# Task goal
From the data below, tally each line that has "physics" in it, then give that tally without comment.

** Opening Input data block **

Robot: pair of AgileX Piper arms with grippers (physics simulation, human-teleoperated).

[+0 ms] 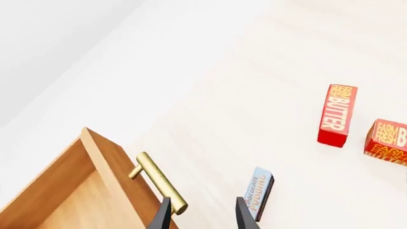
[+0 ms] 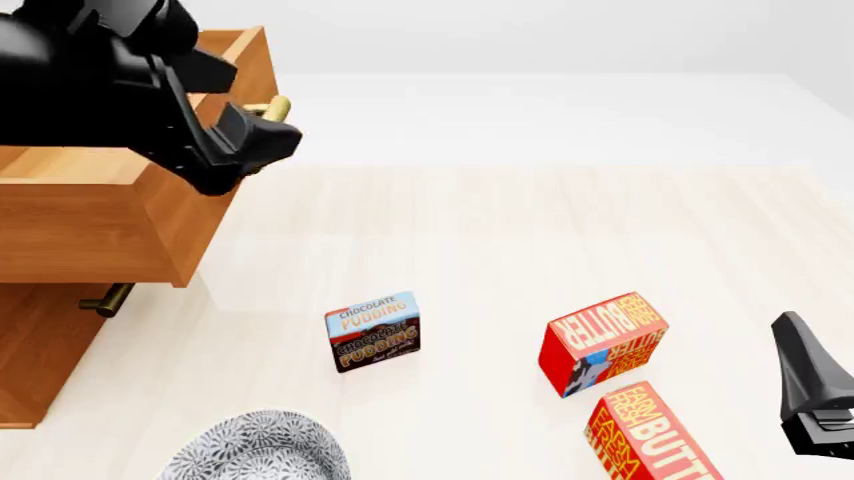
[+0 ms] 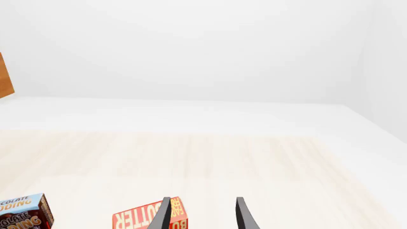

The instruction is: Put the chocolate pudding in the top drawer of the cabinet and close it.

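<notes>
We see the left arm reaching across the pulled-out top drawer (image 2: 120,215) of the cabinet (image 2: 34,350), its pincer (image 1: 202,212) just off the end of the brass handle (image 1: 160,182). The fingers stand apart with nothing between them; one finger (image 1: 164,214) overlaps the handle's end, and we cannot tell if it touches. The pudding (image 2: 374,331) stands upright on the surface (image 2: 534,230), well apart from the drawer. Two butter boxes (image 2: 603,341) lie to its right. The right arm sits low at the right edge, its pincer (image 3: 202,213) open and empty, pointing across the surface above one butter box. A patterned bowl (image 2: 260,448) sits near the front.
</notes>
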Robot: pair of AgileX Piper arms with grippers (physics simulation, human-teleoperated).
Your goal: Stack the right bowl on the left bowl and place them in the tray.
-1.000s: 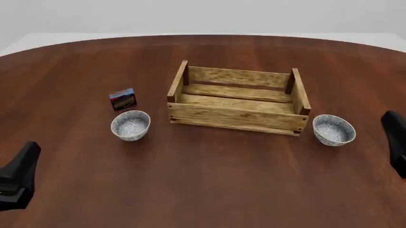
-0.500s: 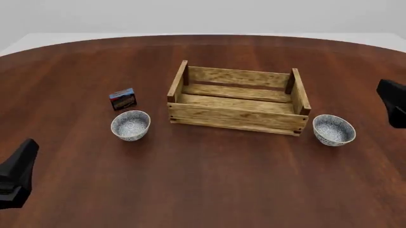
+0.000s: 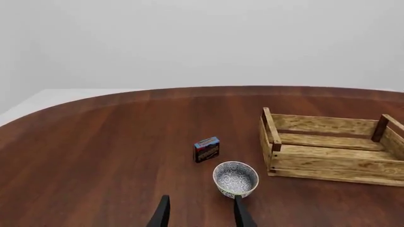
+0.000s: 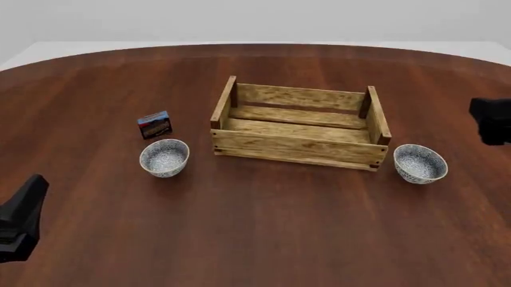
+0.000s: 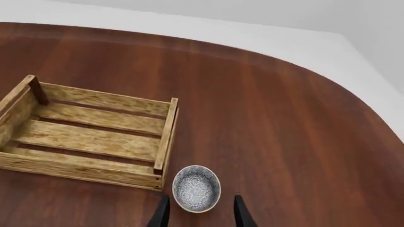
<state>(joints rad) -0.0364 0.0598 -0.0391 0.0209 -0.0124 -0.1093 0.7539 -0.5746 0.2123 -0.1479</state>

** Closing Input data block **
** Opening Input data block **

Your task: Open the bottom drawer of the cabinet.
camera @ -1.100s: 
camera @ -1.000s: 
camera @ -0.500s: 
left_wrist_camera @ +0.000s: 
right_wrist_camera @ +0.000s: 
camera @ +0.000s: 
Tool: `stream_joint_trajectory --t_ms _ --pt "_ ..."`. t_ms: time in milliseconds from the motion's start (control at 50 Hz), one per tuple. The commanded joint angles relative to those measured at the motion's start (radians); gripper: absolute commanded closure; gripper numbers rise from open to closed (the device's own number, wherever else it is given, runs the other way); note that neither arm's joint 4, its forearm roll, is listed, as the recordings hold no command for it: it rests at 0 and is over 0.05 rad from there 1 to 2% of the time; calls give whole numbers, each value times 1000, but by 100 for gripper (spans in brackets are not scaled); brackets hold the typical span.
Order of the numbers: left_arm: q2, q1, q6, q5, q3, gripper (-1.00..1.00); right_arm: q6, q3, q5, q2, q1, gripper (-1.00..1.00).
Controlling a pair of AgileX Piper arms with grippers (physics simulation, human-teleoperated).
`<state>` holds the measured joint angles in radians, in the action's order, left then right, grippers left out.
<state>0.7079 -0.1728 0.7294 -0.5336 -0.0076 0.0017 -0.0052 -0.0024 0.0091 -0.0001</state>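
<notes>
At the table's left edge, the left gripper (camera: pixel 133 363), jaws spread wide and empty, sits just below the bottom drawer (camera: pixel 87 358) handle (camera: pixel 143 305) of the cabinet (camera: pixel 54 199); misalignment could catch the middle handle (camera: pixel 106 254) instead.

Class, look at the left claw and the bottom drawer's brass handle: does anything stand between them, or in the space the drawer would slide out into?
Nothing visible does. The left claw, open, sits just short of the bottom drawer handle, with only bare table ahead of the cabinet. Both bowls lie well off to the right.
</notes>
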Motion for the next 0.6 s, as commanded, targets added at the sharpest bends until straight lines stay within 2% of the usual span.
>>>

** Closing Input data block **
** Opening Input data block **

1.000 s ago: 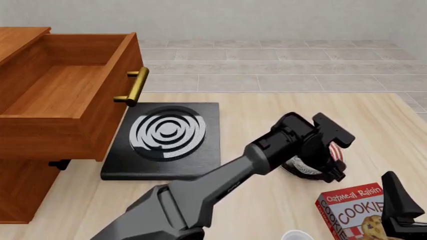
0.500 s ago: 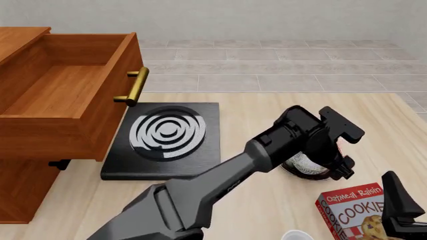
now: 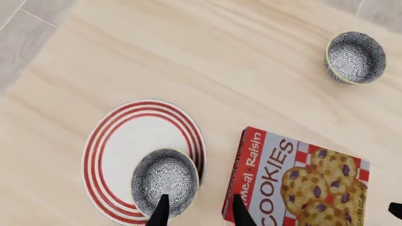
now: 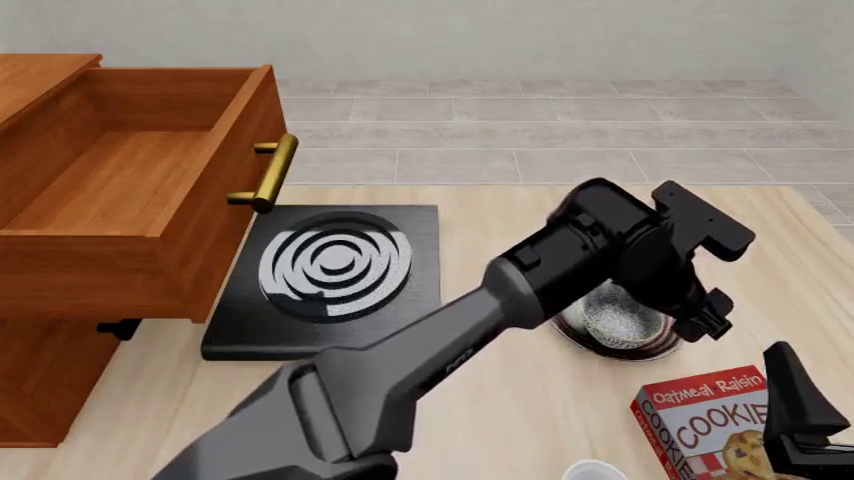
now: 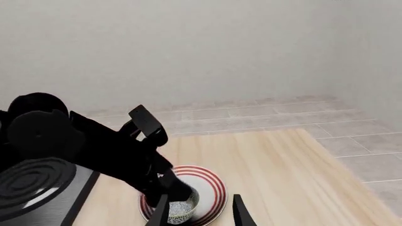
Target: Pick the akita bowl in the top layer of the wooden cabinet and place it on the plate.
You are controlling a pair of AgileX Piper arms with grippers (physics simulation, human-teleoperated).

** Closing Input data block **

# Answer box
4